The device is inserted into the vessel, rotated until the cutting window is lined up with the side of the vessel containing the bulk of the lesion, the cutter is then drawn back and the balloon on the side of the device opposite to the window is then inflated at low pressure. The balloon stabilises the device and pushes the cutting window against the plaque. The device is then activated and the rotating cup-shaped cutter is advanced, slicing off the atheroma and pushing it forward into the collection nosecone. The balloon is then deflated, the device rotated slightly and further excisions made until adequate atherectomy has been performed.
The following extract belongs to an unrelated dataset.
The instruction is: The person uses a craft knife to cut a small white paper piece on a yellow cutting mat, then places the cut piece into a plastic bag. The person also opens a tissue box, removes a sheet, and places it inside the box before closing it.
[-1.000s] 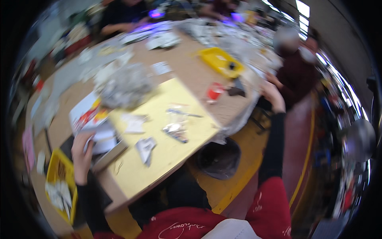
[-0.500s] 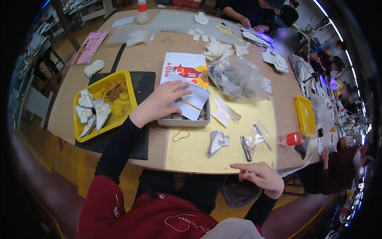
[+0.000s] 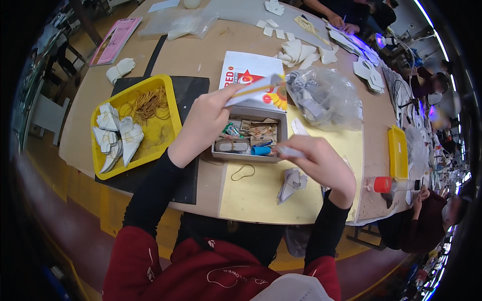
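My left hand (image 3: pixel 205 116) is closed on a folded sheet of white paper (image 3: pixel 251 93), raised over a small cardboard box (image 3: pixel 246 157). A narrow yellow-brown strip lies across the paper. The box's printed lid (image 3: pixel 236 65) stands back behind it. Inside are a blue cylinder (image 3: pixel 260 150), a grey oblong piece (image 3: pixel 232 145) and many thin wooden-looking bits (image 3: pixel 262 131). At the box's front right corner, my right hand (image 3: pixel 321 159) is closed with a small pale thing at its fingertips, too small to name. Just below lies a bundle of white cut pieces (image 3: pixel 291 185).
A yellow tray (image 3: pixel 175 118) at left holds rubber bands (image 3: pixel 150 105) and banded white pieces (image 3: pixel 131 138). Behind the box's right side sits a clear plastic bag (image 3: pixel 326 98). One rubber band (image 3: pixel 243 173) lies in front. Farther right are a red-banded bottle (image 3: pixel 381 184) and another yellow tray (image 3: pixel 398 150).
My left hand has lifted the paper off the box, uncovering its contents. My right hand has moved up and left from the table's front edge to the box's right corner.
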`<state>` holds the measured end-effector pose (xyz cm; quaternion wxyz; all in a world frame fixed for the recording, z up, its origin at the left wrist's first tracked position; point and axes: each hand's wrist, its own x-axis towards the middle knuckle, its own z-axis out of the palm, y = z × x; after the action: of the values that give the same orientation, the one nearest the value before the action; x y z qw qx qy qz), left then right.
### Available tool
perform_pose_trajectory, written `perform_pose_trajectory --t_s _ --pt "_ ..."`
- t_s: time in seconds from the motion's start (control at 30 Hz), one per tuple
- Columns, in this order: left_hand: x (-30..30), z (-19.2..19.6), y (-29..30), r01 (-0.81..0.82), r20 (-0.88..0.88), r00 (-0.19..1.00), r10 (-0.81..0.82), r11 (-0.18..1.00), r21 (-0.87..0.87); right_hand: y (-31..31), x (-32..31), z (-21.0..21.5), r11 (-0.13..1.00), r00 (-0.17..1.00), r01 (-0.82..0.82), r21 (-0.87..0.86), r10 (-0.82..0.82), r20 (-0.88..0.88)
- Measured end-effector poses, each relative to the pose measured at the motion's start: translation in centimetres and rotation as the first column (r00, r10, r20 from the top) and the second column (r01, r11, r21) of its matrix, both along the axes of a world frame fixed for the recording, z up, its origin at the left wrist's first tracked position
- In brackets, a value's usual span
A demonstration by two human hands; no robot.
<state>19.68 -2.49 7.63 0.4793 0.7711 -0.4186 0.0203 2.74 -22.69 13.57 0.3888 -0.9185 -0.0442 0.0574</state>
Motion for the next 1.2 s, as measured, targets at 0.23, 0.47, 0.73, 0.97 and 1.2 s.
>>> perform_pose_trajectory --t_s 0.23,0.47,0.73,0.97,1.2 --pt "-0.7 1.0 -0.4 -0.155 -0.385 0.922 0.034 0.945 -0.287 2.3 5.3 -5.8 0.968 0.974 0.085 -0.236 -0.031 0.224" --pt "-0.7 1.2 -0.2 -0.292 -0.401 0.908 0.122 0.87 -0.397 3.7 5.3 -6.6 0.918 0.982 0.163 -0.362 -0.117 0.146" --pt "0.6 1.4 0.3 -0.447 -0.483 0.859 0.171 0.712 -0.542 0.2 5.0 -3.0 0.488 0.851 0.481 0.729 -0.459 -0.254" --pt "0.5 1.1 0.4 -0.405 -0.521 0.851 0.062 0.71 -0.576 2.2 5.7 -5.9 0.923 0.906 0.313 0.222 -0.36 0.222" --pt "1.5 1.1 0.2 -0.445 -0.535 0.843 0.059 0.636 -0.63 6.4 9.1 -6.8 0.801 0.953 0.29 -0.523 -0.29 0.084"
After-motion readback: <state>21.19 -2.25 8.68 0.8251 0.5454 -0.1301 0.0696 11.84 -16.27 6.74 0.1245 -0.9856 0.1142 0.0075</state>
Different sized catheters are available for different vessels and lesions. In smaller vessels, the development of ischaemia during the procedure sometimes requires withdrawal of the device back into the guiding catheter between cuts. This is less of a problem with the Flexi-Cut™ device.

More recently, the FoxHollow SilverHawk™ Plaque Excision System has been introduced (Fig. 14.2), which has the advantage of being 6 F compatible and it does not have a contra-lateral balloon opposite the cutting window but instead a unique hinge design.¹⁶ This potentially reduces barotrauma. Three tip lengths are available with different collection chambers, allowing for a number of clinical scenarios in coronary cases, and the device can be used in vessels ranging from 1.5 to 3.5 mm in diameter. Catheters designed for peripheral vascular cases are also available. The carbide blade allows for excision of calcified plaque. Like the earlier DCA devices, the shaved plaque is stored in the nosecone of the device, allowing its retrieval. These atherectomy devices are the only available tools that allow for retrieval of human atheromatous tissue for research purposes. Another device is the Arrow-Fischell Pullback Atherectomy Device (Arrow Medical Devices Co, Reading, Pennsylvania, US).^17,18

Figure 14.2 The FoxHollow SilverHawk™ device.

Debulking with atherectomy, especially when aggressive, has been associated with a higher rate of vessel perforation (0.5–1.3%) than with ballooning alone, and there is also a small risk of aneurysmal formation during follow up, although this has not been associated with adverse clinical events. Whether this could be a problem if DCA were used before implantation of a DES (some of which are associated with negative vessel remodelling during follow up) is not known. Groin complications were slightly higher when using larger guide catheters.